**DATA EXCERPT**
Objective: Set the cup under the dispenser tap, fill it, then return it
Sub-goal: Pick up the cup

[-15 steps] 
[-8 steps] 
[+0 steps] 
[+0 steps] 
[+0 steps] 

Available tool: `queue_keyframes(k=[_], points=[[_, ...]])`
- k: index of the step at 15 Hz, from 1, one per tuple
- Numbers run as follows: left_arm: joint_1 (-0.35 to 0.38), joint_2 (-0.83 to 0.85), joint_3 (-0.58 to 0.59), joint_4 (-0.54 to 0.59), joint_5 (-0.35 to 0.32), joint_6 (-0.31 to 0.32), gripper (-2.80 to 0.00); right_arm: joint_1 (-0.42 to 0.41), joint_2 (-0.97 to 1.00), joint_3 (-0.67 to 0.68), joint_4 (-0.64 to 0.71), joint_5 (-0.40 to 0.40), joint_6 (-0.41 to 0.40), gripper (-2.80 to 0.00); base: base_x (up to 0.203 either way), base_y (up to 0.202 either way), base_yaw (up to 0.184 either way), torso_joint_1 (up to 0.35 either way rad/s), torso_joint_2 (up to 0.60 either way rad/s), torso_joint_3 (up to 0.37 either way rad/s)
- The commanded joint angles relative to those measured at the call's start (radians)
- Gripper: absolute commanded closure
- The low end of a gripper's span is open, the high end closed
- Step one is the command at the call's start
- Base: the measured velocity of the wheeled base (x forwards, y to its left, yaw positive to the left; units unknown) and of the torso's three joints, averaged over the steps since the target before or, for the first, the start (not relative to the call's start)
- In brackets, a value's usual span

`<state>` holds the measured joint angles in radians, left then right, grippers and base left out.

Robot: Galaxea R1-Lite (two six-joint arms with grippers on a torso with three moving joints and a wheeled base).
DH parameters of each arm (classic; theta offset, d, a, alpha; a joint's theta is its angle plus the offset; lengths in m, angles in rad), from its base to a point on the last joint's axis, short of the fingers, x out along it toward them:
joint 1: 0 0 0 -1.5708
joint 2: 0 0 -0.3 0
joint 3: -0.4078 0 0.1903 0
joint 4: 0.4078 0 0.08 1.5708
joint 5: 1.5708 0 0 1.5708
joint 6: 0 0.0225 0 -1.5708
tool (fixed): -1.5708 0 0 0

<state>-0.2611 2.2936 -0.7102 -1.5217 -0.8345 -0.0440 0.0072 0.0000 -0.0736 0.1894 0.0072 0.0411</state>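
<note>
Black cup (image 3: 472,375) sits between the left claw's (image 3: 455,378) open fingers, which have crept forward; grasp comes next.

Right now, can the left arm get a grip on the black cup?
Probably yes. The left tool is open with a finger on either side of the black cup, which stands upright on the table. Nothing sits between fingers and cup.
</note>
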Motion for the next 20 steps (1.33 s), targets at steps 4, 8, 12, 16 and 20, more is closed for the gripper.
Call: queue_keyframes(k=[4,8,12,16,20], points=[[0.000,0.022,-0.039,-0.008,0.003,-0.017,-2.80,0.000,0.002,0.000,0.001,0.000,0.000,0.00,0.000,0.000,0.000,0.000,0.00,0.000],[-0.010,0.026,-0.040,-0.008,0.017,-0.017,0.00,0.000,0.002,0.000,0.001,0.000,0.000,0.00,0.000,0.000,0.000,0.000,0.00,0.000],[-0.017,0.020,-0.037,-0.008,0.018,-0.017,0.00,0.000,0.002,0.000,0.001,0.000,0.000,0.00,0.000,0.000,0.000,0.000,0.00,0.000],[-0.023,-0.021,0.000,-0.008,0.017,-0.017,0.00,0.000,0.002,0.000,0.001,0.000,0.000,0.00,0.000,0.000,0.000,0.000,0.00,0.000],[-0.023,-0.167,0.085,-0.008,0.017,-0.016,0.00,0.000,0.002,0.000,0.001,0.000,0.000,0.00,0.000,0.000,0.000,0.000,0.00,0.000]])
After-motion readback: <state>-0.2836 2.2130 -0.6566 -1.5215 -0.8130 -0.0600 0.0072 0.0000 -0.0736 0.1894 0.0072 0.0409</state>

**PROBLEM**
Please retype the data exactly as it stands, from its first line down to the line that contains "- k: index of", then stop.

**WRITTEN ANSWER**
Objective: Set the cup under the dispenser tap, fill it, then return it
Sub-goal: Pick up the cup

[-15 steps] 
[-8 steps] 
[+0 steps] 
[+0 steps] 
[+0 steps] 

Available tool: `queue_keyframes(k=[_], points=[[_, ...]])`
- k: index of the step at 15 Hz, from 1, one per tuple

The output is now complete.